Task requirements:
Each line in the records below that has the word "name" should be copied.
───── Data
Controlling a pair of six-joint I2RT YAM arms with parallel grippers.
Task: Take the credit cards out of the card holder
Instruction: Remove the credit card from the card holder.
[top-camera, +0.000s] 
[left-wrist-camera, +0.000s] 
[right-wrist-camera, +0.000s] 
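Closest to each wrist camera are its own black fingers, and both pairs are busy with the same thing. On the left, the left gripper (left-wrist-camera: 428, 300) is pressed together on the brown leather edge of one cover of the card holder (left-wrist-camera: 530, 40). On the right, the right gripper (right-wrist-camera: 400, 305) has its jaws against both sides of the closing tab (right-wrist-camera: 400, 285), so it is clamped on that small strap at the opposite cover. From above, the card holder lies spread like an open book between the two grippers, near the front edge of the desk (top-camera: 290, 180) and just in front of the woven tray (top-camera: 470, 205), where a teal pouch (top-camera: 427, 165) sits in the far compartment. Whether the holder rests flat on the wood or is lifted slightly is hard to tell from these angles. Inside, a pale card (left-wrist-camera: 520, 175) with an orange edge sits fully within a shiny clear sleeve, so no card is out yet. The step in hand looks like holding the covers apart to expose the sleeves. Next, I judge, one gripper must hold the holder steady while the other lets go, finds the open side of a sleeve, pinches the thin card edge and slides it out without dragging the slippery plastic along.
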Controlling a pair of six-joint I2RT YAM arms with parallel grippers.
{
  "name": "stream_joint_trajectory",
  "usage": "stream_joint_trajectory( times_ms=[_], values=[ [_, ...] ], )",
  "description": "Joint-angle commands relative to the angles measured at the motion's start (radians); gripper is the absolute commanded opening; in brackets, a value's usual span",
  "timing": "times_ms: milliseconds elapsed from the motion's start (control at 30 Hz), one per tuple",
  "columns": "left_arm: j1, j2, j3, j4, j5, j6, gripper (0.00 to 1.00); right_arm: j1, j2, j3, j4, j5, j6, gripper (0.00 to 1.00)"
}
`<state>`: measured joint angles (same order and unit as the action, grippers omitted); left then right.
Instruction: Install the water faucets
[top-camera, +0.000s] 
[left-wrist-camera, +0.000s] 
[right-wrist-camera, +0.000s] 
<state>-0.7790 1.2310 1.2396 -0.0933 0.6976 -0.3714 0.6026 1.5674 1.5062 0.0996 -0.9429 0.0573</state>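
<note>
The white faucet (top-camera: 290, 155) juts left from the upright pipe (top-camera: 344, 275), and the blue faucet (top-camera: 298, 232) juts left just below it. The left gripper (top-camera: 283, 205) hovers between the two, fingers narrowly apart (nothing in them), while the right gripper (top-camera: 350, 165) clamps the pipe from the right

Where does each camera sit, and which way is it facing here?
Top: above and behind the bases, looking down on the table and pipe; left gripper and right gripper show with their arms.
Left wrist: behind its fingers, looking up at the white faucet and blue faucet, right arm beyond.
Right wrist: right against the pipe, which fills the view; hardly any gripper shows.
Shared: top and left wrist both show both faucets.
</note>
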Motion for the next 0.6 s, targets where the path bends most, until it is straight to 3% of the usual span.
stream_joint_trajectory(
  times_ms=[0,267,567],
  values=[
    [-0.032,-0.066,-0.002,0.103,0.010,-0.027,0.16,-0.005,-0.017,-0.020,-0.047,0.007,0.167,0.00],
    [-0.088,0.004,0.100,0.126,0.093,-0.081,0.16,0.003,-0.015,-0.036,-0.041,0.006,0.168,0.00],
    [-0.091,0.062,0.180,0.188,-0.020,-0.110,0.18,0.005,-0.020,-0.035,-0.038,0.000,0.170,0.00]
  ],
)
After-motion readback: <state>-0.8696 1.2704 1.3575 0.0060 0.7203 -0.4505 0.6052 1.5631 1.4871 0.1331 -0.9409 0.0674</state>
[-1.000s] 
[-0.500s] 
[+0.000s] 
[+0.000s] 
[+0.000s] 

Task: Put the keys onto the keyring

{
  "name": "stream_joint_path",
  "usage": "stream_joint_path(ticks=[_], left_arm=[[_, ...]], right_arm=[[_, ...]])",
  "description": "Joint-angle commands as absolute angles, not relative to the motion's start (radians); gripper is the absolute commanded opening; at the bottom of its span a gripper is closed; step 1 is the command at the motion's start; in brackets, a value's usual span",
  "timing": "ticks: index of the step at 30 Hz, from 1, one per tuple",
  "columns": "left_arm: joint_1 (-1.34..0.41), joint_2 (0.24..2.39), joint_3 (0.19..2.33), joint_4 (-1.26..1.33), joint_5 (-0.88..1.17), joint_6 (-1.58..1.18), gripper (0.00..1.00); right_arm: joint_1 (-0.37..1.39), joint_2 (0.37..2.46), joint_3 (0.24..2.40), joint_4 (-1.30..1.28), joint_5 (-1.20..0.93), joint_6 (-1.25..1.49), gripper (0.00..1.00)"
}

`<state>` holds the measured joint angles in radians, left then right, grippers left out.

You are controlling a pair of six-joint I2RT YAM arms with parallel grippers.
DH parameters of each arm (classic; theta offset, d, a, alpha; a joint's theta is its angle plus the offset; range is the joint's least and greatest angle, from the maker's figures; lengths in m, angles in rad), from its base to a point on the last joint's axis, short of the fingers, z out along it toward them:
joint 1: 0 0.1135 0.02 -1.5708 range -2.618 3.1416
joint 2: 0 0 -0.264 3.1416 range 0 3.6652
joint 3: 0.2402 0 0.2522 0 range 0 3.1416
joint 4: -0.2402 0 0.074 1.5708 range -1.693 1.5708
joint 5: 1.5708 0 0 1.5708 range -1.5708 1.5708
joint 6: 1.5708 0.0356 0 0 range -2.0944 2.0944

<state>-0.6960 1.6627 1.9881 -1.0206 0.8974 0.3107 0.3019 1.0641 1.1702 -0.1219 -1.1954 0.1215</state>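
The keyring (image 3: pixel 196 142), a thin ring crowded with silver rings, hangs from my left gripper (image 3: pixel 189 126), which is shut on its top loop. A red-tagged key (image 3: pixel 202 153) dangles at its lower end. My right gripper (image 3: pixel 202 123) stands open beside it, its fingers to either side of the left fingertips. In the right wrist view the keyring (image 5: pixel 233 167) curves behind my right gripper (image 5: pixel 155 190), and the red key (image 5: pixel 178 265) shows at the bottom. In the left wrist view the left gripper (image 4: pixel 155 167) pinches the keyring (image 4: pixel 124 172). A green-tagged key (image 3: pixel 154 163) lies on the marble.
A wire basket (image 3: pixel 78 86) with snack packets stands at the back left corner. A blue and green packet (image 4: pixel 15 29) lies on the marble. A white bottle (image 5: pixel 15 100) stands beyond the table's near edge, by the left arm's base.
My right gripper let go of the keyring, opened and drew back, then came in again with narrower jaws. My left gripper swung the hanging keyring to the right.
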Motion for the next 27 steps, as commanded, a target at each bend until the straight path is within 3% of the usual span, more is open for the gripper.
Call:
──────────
Exercise result:
  "name": "stream_joint_trajectory",
  "name": "stream_joint_path",

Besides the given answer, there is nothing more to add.